Chinese home sales fall again in May as cities close loopholes in cooling measures

After a weak April, property sales in major Chinese cities continued to fall in the first half of May as local authorities intensified their campaign to close loopholes in existing cooling measures.

Sales of new homes in Beijing in the second week of the month fell 9.7 per cent from the first week, and were down 22 per cent and 71 per cent from the average weekly sales in April and March, respectively. Shanghai’s new home sales declined 12.8 per cent in the first week of May from the previous week, according to Centaline data.

Last week, Shenzhen became the latest of the big “first-tier cities” in China to clamp down on so-called “commercial flats” – homes built on land meant for office or retail use, previously a very popular alternative to units being sold in purely residential projects. The city’s government banned developers from building bathrooms, pantries, balconies and other residential features in individual units within buildings originally designated for commercial use.

Commercial flats are a major loophole in the existing system
Zhang Hongwei, chief researcher, Tospur

Previously, the Shanghai government demanded that developers undertake not to sell any more apartments on land acquired for office and retail use, and instead to sell the space on a storey by storey basis. The Beijing local authorities not only banned the sale of new commercial flats to individuals, but also existing ones.

“Commercial flats are a major loophole in the existing system. Various details hint that the crackdown in Beijing is not alone, but a coordinated effort among the biggest cities, which means other big cities could follow,” said Zhang Hongwei, chief researcher with Shanghai-based property consultant Tospur.

“Behind the campaign is an effort to shift the low-end workforce in these cities elsewhere.”

Commercial flats as a share of Shenzhen’s new home sales rose to 17.8 per cent in 2016, while inventory by the end of that year reached 860,000 square metres, according to Centaline Property’s Shenzhen unit. In Beijing that ratio is 60 per cent.

The loophole-closing campaign has also spread to second-tier cities. Haikou, the capital of tropical Hainan island, last Wednesday included commercial flats and second-hand homes in its purchase restrictions. The city, along with Sanya, another tourist haven on the island, banned new homes from being resold within two years of purchase.

Central China metropolis Wuhan capped decoration prices – the amount charged by a developer to decorate an apartment for the new occupant – at 5,000 yuan per square metre for homes sold at 30,000 yuan per sq m or higher. Skirting government-imposed limits on property prices by adding a “decoration fee” had become common practice in major cities.

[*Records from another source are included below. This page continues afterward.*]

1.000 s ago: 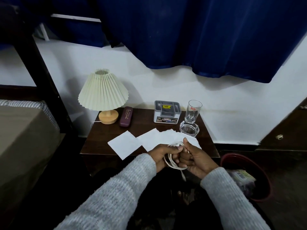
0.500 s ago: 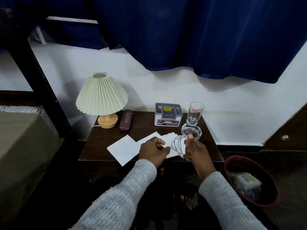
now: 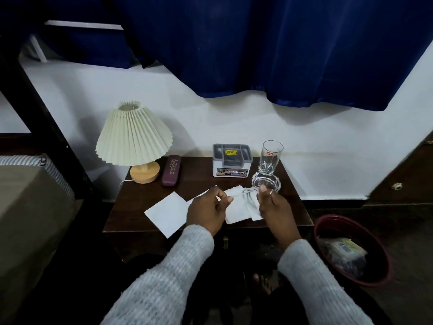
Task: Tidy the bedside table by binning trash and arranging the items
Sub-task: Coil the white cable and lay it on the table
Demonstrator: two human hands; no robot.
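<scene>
**Cable stretched over the papers, trash yet to be binned**

While only the head camera looks down here, it shows both hands above the front of the dark wooden bedside table (image 3: 140, 207). The left hand (image 3: 207, 211) is pinched shut on one end of a thin white cable (image 3: 243, 193), and the right hand (image 3: 273, 205) holds the other end between thumb and fingertips, so the cable runs between them just above the scattered white paper sheets (image 3: 168, 213). How much cable is bunched in either palm I cannot tell.

Behind the right hand stand a clear glass ashtray (image 3: 266, 182) and a tall clear drinking glass (image 3: 270, 158), both close to its fingertips. A grey and white desk organiser (image 3: 230, 164), a maroon spectacle case (image 3: 172, 170) and a cream pleated lamp (image 3: 134, 137) line the back. A red bin (image 3: 384, 275) sits on the floor to the right, with wrappers in it.

The cable looks light, limp and springy; gripping a gathered coil at its middle should stop it unwinding. The papers are flimsy and best lifted by an edge; the glassware is fragile.
</scene>
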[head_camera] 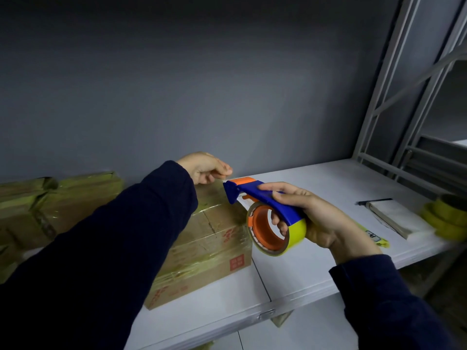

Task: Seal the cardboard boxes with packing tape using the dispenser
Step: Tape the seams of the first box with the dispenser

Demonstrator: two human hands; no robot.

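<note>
Dispenser: the blue plastic tape dispenser with an orange hub (262,198) is in the air over the white table (316,263), its nose at the far right corner of the box top.
Tape roll: the yellow roll of packing tape (297,234) sits on the orange hub, just right of the box.
My right hand (326,221): wrapped round the blue handle, thumb on top, fingers through the hub.
My left hand (204,170): fingers curled, pinching a thin clear strip of tape (225,175) just off the dispenser's nose, above the box's far edge; my dark sleeve lies across the box.
Box: the brown cardboard box with red print (209,238), glossy with tape, sits mid-table, one corner near the front edge.
Left end: more taped cardboard boxes (50,198) are stacked against the grey wall.
Right end: a white folded pad (401,219) with a black pen (374,201) beside its far end; yellow tape rolls (444,221) stacked at the right edge.
Behind: a grey metal rack frame (386,97) rises at the far right corner.
</note>
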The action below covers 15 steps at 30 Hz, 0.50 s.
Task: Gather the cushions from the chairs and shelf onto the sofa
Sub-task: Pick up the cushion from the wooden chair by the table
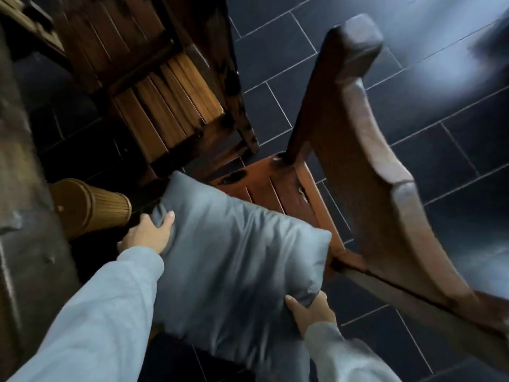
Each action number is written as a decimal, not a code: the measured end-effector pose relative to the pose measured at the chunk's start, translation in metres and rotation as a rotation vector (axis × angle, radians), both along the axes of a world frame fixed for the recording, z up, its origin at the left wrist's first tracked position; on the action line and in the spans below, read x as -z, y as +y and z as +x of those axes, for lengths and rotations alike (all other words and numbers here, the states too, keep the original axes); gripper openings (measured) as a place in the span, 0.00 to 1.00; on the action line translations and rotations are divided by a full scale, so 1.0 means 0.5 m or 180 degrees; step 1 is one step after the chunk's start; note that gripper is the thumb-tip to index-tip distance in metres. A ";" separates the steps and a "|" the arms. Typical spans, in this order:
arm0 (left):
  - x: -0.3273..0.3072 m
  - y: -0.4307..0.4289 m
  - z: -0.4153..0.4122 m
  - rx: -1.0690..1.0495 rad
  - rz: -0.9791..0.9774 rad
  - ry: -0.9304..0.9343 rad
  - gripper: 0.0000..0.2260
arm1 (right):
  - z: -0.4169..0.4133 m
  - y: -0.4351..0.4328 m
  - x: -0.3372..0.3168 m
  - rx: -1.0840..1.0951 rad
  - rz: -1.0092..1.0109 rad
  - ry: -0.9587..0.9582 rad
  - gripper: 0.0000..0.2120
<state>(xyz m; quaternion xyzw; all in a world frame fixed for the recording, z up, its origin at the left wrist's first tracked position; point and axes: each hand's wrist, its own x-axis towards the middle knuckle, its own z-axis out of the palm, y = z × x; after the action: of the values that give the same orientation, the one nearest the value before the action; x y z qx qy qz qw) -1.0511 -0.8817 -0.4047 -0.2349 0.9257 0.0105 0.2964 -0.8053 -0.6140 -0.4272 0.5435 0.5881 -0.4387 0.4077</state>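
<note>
A grey cushion (pixel 234 257) hangs between my two hands, above the slatted seat of a reddish wooden chair (pixel 286 188). My left hand (pixel 150 234) grips the cushion's far left edge, thumb on top of the bunched fabric. At the near right corner my right hand (pixel 311 312) holds it, with the thumb pressed into the top face. The chair's curved backrest (pixel 366 150) rises to the right of the cushion. No sofa or shelf is in view.
A second, darker wooden chair (pixel 165 106) stands beyond the cushion at the upper left. A round woven basket (pixel 91 205) sits on the floor by my left hand. Dark tiled floor (pixel 358 64) spreads to the right. A blurred wooden edge (pixel 24 216) runs down the left side.
</note>
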 end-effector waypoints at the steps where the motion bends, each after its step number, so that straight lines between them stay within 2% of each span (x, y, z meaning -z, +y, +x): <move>1: -0.009 0.003 0.029 0.0010 -0.0081 -0.0060 0.37 | 0.030 0.005 0.005 -0.0085 0.0029 0.0004 0.35; 6: -0.118 0.042 0.257 -0.0134 -0.0378 -0.0200 0.36 | 0.223 0.090 -0.061 0.0027 0.0114 0.0323 0.28; 10: -0.184 0.075 0.488 -0.0222 -0.0644 -0.0354 0.36 | 0.375 0.176 -0.130 -0.0444 0.0134 0.0445 0.20; 12: -0.200 0.110 0.601 -0.0018 -0.0672 -0.0497 0.36 | 0.490 0.221 -0.165 -0.0571 0.0120 0.0411 0.18; 15: -0.208 0.234 0.749 0.0483 -0.0560 -0.0641 0.35 | 0.726 0.313 -0.209 -0.0190 0.0148 0.0262 0.20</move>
<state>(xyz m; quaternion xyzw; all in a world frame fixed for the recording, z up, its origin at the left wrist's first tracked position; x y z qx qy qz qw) -0.6767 -0.7650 -0.3009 -0.1892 0.9037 -0.1167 0.3659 -0.4422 -0.4572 -0.3225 0.5166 0.6304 -0.4346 0.3833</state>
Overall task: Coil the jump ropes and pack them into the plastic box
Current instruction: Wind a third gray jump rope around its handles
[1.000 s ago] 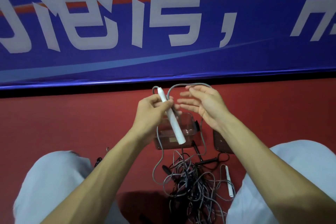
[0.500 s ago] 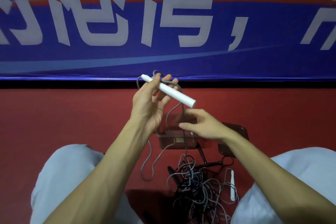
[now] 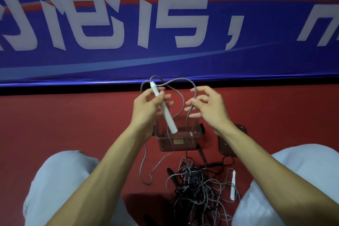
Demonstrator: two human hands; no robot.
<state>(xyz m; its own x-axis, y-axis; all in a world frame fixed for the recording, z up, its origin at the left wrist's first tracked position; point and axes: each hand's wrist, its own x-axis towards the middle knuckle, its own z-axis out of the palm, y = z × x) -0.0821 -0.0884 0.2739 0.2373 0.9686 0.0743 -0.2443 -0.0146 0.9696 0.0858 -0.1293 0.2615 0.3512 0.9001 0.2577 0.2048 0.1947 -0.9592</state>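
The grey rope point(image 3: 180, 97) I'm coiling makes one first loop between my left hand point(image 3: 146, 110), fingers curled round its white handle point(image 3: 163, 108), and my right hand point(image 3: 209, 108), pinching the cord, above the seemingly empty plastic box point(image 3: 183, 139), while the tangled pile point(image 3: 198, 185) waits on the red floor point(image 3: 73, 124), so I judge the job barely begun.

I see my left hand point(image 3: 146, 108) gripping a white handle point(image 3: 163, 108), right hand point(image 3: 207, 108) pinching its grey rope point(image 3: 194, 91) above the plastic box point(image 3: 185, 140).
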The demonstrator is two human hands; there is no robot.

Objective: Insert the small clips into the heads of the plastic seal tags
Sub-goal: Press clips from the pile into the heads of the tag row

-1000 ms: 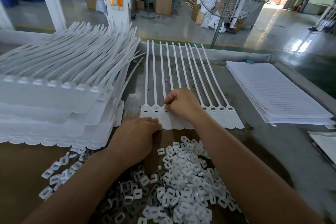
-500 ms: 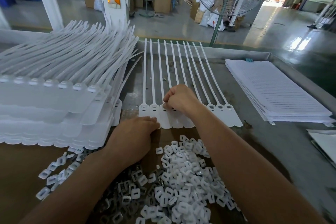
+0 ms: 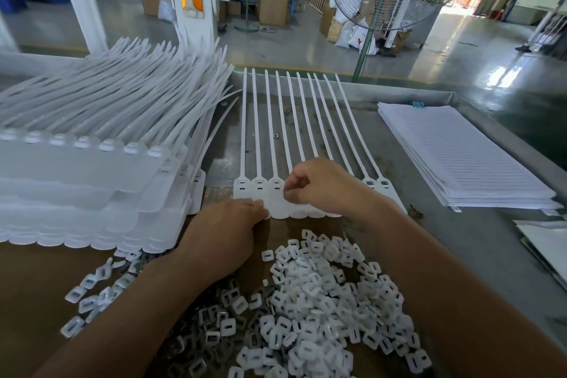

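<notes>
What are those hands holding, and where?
The left hand just presses the tag row at its near edge. The right hand pinches over that row; what it pinches is hidden.

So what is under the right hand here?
The right hand covers the heads of the middle seal tags in the flat row; their straps run out beyond it. Whether its curled fingers pinch a clip is hidden.

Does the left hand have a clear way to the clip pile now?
Probably yes: the left hand rests on the tags and the clip pile lies right beside its wrist with nothing between.
</notes>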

The slew of tightening came after new home sales in April dropped sharply from a feverish March. Contracted sales by 23 top Chinese developers reached a combined 255 billion yuan, down 29 per cent from March, the biggest drop in 15 months. Nationally, residential property sales by floor space slumped 36 per cent year-on-year, while by value they declined 47.8 per cent, according to the Post’s calculation based on National Statistics Bureau data.

Pre-owned homes, which dominate sales in first-tier cities, also cooled substantially. Sales of existing homes in Beijing in the first two weeks of May fell 47.4 per cent from the previous two weeks, according to the city’s housing commission.

A total of 55 mainland cities have rolled out about 160 new policies strengthening curbs on property purchases since last October, when the tightening cycle started, according to Centaline.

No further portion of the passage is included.